Say how many lines below hold the word "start"; give the number by itself.

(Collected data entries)
----
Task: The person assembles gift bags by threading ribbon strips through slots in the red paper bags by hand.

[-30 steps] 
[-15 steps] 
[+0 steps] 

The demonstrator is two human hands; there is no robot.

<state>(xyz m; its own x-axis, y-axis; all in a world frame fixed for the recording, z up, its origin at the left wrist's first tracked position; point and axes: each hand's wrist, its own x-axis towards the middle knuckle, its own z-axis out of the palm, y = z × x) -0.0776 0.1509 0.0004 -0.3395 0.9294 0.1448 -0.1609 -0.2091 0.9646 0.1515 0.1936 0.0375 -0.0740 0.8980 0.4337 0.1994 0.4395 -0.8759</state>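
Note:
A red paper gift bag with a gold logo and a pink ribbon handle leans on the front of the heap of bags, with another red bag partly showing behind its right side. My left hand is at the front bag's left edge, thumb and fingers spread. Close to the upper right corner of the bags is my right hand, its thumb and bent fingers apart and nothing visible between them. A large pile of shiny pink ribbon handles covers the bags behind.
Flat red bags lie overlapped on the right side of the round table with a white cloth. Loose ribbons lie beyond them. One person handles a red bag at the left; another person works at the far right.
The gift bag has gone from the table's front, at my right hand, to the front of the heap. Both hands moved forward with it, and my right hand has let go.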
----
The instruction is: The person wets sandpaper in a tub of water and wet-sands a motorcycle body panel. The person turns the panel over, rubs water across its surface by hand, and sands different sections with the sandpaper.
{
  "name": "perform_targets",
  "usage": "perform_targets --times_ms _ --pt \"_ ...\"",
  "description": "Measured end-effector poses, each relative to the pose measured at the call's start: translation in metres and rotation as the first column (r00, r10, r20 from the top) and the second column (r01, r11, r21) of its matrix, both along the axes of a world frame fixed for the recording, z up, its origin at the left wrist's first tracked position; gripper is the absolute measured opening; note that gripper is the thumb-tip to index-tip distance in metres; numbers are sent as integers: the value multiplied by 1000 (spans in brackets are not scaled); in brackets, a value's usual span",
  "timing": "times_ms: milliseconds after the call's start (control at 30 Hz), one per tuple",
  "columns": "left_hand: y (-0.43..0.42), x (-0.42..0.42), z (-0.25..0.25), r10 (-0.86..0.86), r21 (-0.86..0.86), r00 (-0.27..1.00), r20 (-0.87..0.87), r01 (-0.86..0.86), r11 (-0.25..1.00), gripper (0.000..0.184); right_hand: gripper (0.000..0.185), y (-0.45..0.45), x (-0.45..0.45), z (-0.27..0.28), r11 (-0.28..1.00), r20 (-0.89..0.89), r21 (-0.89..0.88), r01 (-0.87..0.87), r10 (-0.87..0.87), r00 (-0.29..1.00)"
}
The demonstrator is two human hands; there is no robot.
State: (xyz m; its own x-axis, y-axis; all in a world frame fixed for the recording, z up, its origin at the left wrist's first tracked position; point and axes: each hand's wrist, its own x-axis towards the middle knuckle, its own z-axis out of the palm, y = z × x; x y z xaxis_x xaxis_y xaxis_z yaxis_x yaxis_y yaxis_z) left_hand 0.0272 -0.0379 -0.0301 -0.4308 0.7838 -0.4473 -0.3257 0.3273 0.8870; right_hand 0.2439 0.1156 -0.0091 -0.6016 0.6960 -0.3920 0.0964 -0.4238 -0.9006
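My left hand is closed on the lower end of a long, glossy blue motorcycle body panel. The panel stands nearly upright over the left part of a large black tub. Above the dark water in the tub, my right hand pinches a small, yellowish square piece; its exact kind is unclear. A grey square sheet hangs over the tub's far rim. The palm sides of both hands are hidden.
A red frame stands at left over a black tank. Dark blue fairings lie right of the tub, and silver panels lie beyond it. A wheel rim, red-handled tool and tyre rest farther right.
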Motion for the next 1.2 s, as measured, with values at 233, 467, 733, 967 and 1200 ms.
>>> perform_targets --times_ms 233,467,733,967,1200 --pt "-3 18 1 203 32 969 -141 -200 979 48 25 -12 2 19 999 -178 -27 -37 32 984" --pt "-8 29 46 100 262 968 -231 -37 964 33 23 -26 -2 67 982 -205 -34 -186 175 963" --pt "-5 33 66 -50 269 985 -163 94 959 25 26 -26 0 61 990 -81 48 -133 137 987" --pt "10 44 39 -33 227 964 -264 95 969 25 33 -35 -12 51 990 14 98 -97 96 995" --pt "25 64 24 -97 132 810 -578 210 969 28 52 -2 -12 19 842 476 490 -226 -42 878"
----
Solution for this task: 2